Uma adolescente de 13 anos que desapareceu no Arizona em 1994 foi finalmente localizada após 32 anos de buscas. Christina Plante sumiu da casa de seus pais em Star Valley, ao nordeste de Phoenix, em um domingo de maio. O caso, que permaneceu sem pistas concretas por décadas, foi solucionado quando investigadores encontraram a mulher, agora com 45 anos, vivendo em Springfield, no Missouri.
Christina reside em uma casa de cinco quartos com seu marido, Shaun Hollon, de 49 anos, e seus três filhos. Desde que sua identidade foi confirmada, ela forneceu poucos detalhes sobre sua trajetória nas últimas três décadas. Sabe-se que ela se casou ainda jovem, teve três filhos, formou-se em psicologia e atualmente trabalha em uma empresa de investigações particulares.
O Escritório do Xerife do Condado de Gila enfrentou dificuldades para obter informações detalhadas sobre a fuga. O vice-chefe Jim Lahti afirmou que “ela não está sendo muito cooperativa conosco. Ela não quis dizer com quem se encontrou ou mesmo como conseguiu sair da cidade”. Apesar da reserva, ela confirmou o ato deliberado de deixar o lar. “Ela admitiu que fugiu. Ela não queria estar lá”, acrescentou Lahti.
A investigação e a nova identidade
O marido de Christina, Shaun Hollon, relatou que os dois se casaram em 1998, apenas quatro anos após o desaparecimento ter sido registrado pelo tio da jovem. Na época do sumiço, uma operação de busca massiva foi mobilizada pelas autoridades. Hollon declarou que já sabia do status de fugitiva da esposa antes de oficializarem a união, mas optou por não revelar o que ela lhe contou sobre o passado.
Christina Plante mora no Missouri com seu marido, Shaun Hollon.

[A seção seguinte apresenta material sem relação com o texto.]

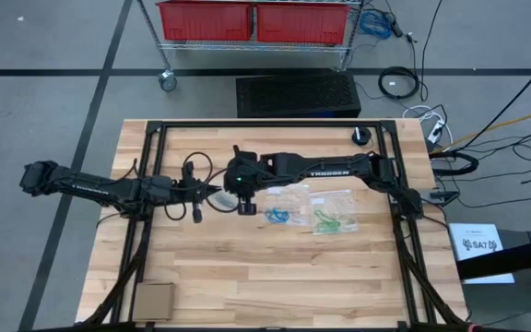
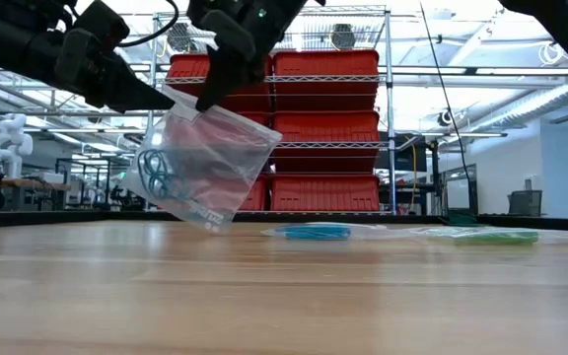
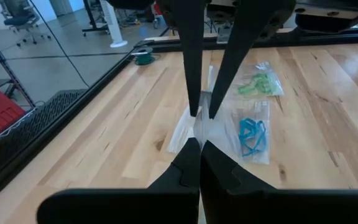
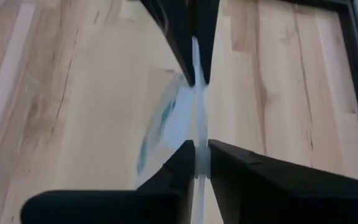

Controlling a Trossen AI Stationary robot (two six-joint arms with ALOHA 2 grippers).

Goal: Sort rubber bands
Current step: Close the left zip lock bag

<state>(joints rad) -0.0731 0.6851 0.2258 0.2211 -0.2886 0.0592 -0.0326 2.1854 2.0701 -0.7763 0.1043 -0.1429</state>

Durante anos, a principal suspeita da polícia era de que a menina tivesse sido sequestrada por sua mãe, Mary, que não detinha a custódia legal da filha. O caso foi reaberto por uma nova unidade de casos arquivados liderada pela capitã Jamie Garrett. Através do uso de tecnologia moderna e monitoramento de redes sociais, a equipe conseguiu rastrear o paradeiro de Christina no Missouri.
Ao ser confrontada, a mulher revelou que partiu por vontade própria. A capitã Garrett relatou a conversa que teve com ela: “Eu disse a ela: ‘Sabe, tínhamos a impressão de que alguém a havia sequestrado. Isso foi considerado um crime’. Eu fiquei tipo: ‘Meu Deus. Ok, então você fugiu'”. Christina demonstrou surpresa com a visita, mas manteve-se na defensiva.
O papel da família e o desfecho
A adolescente desapareceu em 1994.
Autoridades acreditam que o desaparecimento foi motivado por uma disputa de custódia. O pai de Christina tinha a guarda legal, mas ela desejava morar com a mãe. Terry Hudgens, ex-vice-xerife do condado de Gila, afirmou que mãe e filha teriam se encontrado em um estábulo onde a jovem mantinha seu cavalo. De lá, teriam seguido para o aeroporto de Phoenix para desaparecerem sem deixar rastros.
Registros de propriedade indicam que Mary, a mãe de Christina, já vivia em Springfield em agosto de 1995. Ela se casou novamente, mas ficou viúva em 2006. Em dezembro de 2024, a situação familiar tomou um novo rumo quando Christina se tornou legalmente responsável pela mãe.
Mary foi diagnosticada com a doença de Parkinson e, por determinação judicial, Christina foi nomeada sua guardiã e curadora. Atualmente, a mãe vive em uma casa de repouso, conforme indicam documentos do tribunal. O vice-chefe Lahti reiterou que Christina permanece cautelosa: “Ela foi muito, muito cautelosa e queria permanecer o mais privada possível”. Ela se recusou a fornecer qualquer dado que pudesse incriminar pessoas que a auxiliaram durante a fuga em 1994.